- _Work instruction_:
Give the number of lines in the records that include the word "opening", and nothing besides.

*** Input data ***

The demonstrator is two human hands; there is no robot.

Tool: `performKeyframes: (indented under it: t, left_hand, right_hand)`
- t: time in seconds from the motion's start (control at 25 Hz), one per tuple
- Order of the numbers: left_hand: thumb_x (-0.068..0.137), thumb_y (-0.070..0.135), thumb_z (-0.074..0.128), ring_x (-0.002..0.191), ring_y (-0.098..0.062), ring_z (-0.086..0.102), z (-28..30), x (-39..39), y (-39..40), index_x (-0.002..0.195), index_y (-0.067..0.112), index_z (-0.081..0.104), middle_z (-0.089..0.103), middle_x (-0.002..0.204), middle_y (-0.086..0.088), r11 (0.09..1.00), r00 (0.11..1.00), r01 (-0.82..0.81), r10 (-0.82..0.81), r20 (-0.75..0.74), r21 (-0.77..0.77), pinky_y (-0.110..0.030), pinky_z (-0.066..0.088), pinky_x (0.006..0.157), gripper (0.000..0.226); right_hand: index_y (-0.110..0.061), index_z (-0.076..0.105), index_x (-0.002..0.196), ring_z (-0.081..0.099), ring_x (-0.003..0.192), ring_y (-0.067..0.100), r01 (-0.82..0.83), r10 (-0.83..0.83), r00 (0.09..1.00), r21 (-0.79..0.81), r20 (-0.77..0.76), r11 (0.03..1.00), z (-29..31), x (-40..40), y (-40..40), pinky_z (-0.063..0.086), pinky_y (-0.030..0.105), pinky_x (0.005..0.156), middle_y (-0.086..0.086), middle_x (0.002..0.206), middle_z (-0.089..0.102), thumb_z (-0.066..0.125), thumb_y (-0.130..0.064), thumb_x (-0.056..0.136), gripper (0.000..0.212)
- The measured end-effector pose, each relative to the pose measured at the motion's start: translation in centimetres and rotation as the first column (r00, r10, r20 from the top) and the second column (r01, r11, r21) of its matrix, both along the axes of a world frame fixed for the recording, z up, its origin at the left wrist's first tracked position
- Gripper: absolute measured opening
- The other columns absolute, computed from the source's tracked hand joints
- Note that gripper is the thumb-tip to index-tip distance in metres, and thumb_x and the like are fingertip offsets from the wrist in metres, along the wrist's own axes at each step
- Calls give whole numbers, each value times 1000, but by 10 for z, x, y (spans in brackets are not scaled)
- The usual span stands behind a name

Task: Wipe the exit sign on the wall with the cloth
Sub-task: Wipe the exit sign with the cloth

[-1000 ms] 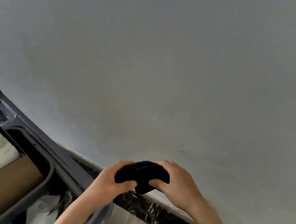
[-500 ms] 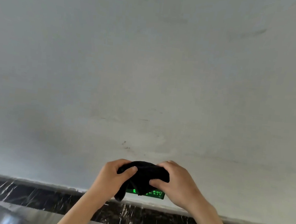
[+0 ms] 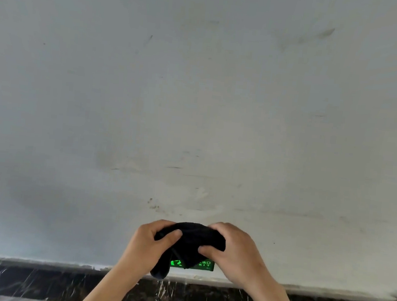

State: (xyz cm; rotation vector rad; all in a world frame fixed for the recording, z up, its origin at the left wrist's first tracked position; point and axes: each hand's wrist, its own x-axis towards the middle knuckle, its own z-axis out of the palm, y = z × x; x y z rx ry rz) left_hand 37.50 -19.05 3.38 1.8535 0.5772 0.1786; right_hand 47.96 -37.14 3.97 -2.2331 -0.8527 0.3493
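Note:
A black cloth (image 3: 190, 244) is bunched between both hands at the bottom centre of the head view. My left hand (image 3: 144, 247) grips its left side, thumb on top. My right hand (image 3: 236, 251) grips its right side. Behind the cloth, low on the pale grey wall (image 3: 197, 101), a small green lit exit sign (image 3: 205, 265) glows. The cloth and hands cover the sign's upper and middle parts; only its lower left symbol and right lettering show. I cannot tell whether the cloth touches the sign.
A black marble skirting band (image 3: 32, 280) with white veins runs along the foot of the wall, just under the sign. The wall carries faint scuffs and small dark marks (image 3: 152, 203) above my hands.
The view has swung right and squared up to the wall; the dark cart at the left is gone from sight and the exit sign now shows. Both hands keep hold of the cloth.

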Motion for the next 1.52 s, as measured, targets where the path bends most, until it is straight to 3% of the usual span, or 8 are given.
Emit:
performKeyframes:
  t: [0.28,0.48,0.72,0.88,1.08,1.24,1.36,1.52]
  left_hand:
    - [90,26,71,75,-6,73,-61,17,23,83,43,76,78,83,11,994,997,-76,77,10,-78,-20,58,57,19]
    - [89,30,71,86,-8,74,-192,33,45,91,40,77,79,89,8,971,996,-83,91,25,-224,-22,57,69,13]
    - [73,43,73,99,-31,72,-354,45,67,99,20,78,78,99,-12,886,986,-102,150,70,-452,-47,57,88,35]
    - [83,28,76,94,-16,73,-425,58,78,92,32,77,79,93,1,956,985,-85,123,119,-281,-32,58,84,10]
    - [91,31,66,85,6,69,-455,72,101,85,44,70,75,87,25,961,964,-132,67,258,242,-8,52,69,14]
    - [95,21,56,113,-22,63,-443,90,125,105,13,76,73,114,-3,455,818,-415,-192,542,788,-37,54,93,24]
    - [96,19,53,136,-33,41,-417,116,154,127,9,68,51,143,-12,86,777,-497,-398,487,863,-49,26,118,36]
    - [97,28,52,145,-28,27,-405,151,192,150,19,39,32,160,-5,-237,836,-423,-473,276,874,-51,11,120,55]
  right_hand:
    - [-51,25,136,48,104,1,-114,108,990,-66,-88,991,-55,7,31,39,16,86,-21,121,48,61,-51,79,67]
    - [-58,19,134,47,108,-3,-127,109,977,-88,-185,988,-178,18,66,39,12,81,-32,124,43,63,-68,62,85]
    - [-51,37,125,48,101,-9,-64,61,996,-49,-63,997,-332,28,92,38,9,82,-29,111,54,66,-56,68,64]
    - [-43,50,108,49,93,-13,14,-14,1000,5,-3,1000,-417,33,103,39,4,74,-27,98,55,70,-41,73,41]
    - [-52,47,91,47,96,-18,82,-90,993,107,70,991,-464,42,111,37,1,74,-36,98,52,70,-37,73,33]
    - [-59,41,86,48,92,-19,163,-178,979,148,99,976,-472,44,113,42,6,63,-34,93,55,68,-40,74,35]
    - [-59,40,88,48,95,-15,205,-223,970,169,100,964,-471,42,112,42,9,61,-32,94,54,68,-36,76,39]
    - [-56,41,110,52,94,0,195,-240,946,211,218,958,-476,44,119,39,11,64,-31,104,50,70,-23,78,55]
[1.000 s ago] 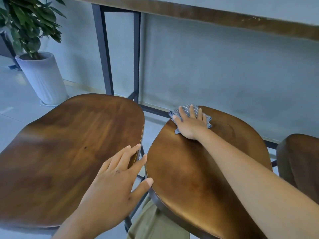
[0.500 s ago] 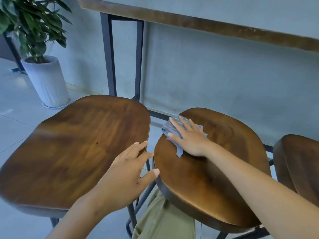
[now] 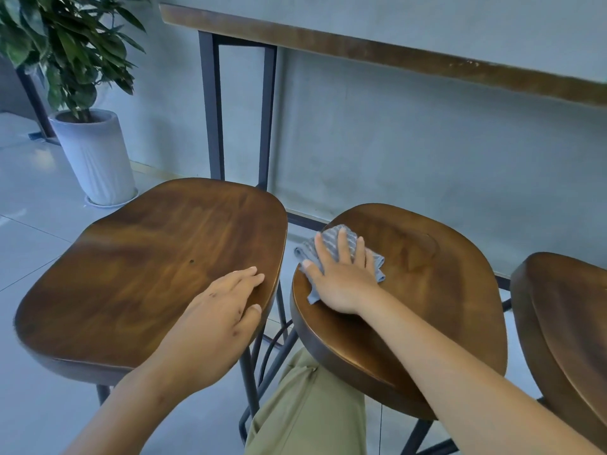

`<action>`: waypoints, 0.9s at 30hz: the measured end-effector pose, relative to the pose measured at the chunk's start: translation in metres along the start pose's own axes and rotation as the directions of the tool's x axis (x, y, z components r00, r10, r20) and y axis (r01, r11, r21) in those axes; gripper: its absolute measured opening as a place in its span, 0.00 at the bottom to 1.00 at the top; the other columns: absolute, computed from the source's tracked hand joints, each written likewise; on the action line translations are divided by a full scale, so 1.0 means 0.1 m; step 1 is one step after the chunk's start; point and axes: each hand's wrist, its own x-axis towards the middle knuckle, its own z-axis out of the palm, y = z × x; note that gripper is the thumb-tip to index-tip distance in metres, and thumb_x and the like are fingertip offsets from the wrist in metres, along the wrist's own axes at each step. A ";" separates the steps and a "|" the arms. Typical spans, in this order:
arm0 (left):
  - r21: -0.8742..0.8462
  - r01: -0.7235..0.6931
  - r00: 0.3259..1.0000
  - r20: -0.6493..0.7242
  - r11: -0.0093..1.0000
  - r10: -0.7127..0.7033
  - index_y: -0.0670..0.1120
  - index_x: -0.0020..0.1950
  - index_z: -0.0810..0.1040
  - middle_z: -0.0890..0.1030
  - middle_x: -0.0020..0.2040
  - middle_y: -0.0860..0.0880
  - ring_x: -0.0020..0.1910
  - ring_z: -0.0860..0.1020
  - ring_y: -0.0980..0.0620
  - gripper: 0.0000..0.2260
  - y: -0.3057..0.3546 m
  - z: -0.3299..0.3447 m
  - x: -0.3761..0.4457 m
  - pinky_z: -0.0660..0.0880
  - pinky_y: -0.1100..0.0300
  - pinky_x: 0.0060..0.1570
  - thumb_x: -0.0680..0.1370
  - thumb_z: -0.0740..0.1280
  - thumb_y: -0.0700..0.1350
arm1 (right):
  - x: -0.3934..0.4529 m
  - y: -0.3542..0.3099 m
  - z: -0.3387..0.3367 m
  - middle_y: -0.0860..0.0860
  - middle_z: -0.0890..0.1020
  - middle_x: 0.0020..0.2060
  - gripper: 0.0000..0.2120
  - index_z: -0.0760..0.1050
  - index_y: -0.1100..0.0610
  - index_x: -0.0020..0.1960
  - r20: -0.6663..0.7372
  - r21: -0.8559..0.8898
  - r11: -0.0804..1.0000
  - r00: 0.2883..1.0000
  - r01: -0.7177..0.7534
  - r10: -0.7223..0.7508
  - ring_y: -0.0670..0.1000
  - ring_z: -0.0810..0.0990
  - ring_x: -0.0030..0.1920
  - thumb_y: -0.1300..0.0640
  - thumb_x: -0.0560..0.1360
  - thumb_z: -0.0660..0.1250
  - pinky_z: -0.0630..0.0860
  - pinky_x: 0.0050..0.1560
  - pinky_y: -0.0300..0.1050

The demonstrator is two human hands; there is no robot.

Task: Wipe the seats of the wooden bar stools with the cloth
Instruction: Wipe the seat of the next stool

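Plainly, cloth: the grey striped cloth (image 3: pixel 341 254) lies bunched at the far left edge of the middle stool seat (image 3: pixel 427 290), one corner hanging just past the rim.
Right hand: the right hand (image 3: pixel 341 277) lies flat on the cloth, fingers straight and spread, pressing it onto the wood rather than gripping it.
Left hand: the left hand (image 3: pixel 226 310) is open with straight fingers at the near right edge of the left stool seat (image 3: pixel 147 267); whether the palm rests on the wood I cannot tell.
How the cloth handles: it looks thin, soft and light, likely to fold and ride up under a push, so a broad flat palm over its middle should hold it better than a pinch at a corner.
How the seats handle: hard, glossy, dished wood, probably slick enough for easy sliding; the cloth could slip off a rim.
Other stool: a third stool seat (image 3: pixel 565 330) stands at the right, partly out of frame.
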 end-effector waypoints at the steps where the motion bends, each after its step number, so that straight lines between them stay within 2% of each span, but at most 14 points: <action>1: -0.003 -0.001 1.000 -0.006 1.000 0.001 0.58 0.79 0.56 0.58 0.79 0.62 0.76 0.57 0.62 0.23 0.00 0.00 0.00 0.53 0.65 0.73 0.84 0.54 0.50 | -0.11 -0.03 0.02 0.51 0.29 0.77 0.30 0.32 0.39 0.78 0.019 -0.001 0.999 0.999 0.038 -0.038 0.62 0.27 0.76 0.33 0.80 0.36 0.33 0.76 0.61; 5: -0.005 0.000 1.000 -0.011 1.000 0.000 0.60 0.79 0.56 0.57 0.78 0.64 0.76 0.57 0.63 0.22 -0.03 -0.01 -0.01 0.52 0.67 0.72 0.85 0.53 0.49 | -0.60 -0.11 0.06 0.48 0.31 0.78 0.29 0.34 0.37 0.78 0.069 0.047 0.985 0.984 0.164 -0.167 0.58 0.26 0.76 0.34 0.81 0.38 0.33 0.77 0.58; 8: -0.013 0.009 1.000 0.000 1.000 -0.009 0.60 0.79 0.56 0.56 0.78 0.64 0.76 0.57 0.63 0.22 -0.04 0.00 0.00 0.53 0.65 0.73 0.85 0.53 0.49 | -0.92 -0.07 0.06 0.44 0.31 0.78 0.30 0.31 0.35 0.77 0.092 0.016 0.970 0.966 0.242 -0.243 0.55 0.26 0.76 0.33 0.81 0.42 0.34 0.77 0.55; 10: -0.021 0.009 1.000 0.001 1.000 -0.009 0.60 0.79 0.56 0.57 0.78 0.64 0.76 0.57 0.63 0.22 -0.05 0.01 0.00 0.54 0.64 0.73 0.85 0.54 0.49 | -1.04 0.02 0.05 0.41 0.31 0.78 0.30 0.30 0.33 0.76 0.109 0.001 0.956 0.951 0.292 -0.290 0.52 0.26 0.76 0.32 0.80 0.43 0.34 0.77 0.53; 14: -0.012 0.006 1.000 -0.001 1.000 -0.006 0.60 0.79 0.55 0.56 0.78 0.64 0.76 0.57 0.63 0.23 -0.04 0.01 0.00 0.53 0.64 0.73 0.85 0.54 0.49 | -1.02 0.24 -0.03 0.35 0.33 0.77 0.30 0.34 0.29 0.75 0.131 0.093 0.937 0.929 0.336 -0.347 0.45 0.26 0.75 0.29 0.78 0.42 0.34 0.76 0.49; 18: -0.001 -0.002 1.000 -0.007 1.000 0.002 0.59 0.79 0.55 0.56 0.79 0.63 0.76 0.56 0.63 0.23 -0.05 0.03 0.00 0.53 0.65 0.72 0.84 0.55 0.49 | -0.70 0.42 -0.06 0.37 0.33 0.77 0.31 0.35 0.31 0.77 0.114 0.057 0.962 0.956 0.266 -0.271 0.48 0.27 0.76 0.28 0.76 0.38 0.34 0.76 0.51; 21: -0.009 0.003 1.000 -0.005 1.000 -0.003 0.58 0.79 0.56 0.58 0.79 0.61 0.76 0.58 0.61 0.23 -0.03 0.03 0.00 0.55 0.63 0.73 0.84 0.55 0.49 | -0.41 0.55 -0.09 0.40 0.32 0.77 0.31 0.34 0.32 0.77 0.084 0.018 0.982 0.978 0.188 -0.189 0.51 0.28 0.77 0.28 0.77 0.38 0.35 0.76 0.55; 27: 0.019 0.004 1.000 -0.001 1.000 -0.004 0.55 0.80 0.56 0.58 0.79 0.58 0.77 0.58 0.58 0.24 0.09 0.04 0.04 0.56 0.59 0.75 0.84 0.55 0.53 | 0.12 0.52 -0.17 0.48 0.37 0.80 0.33 0.35 0.38 0.79 0.010 0.025 0.996 0.996 -0.085 0.085 0.59 0.35 0.79 0.29 0.78 0.38 0.37 0.77 0.58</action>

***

- _Exercise solution_:
2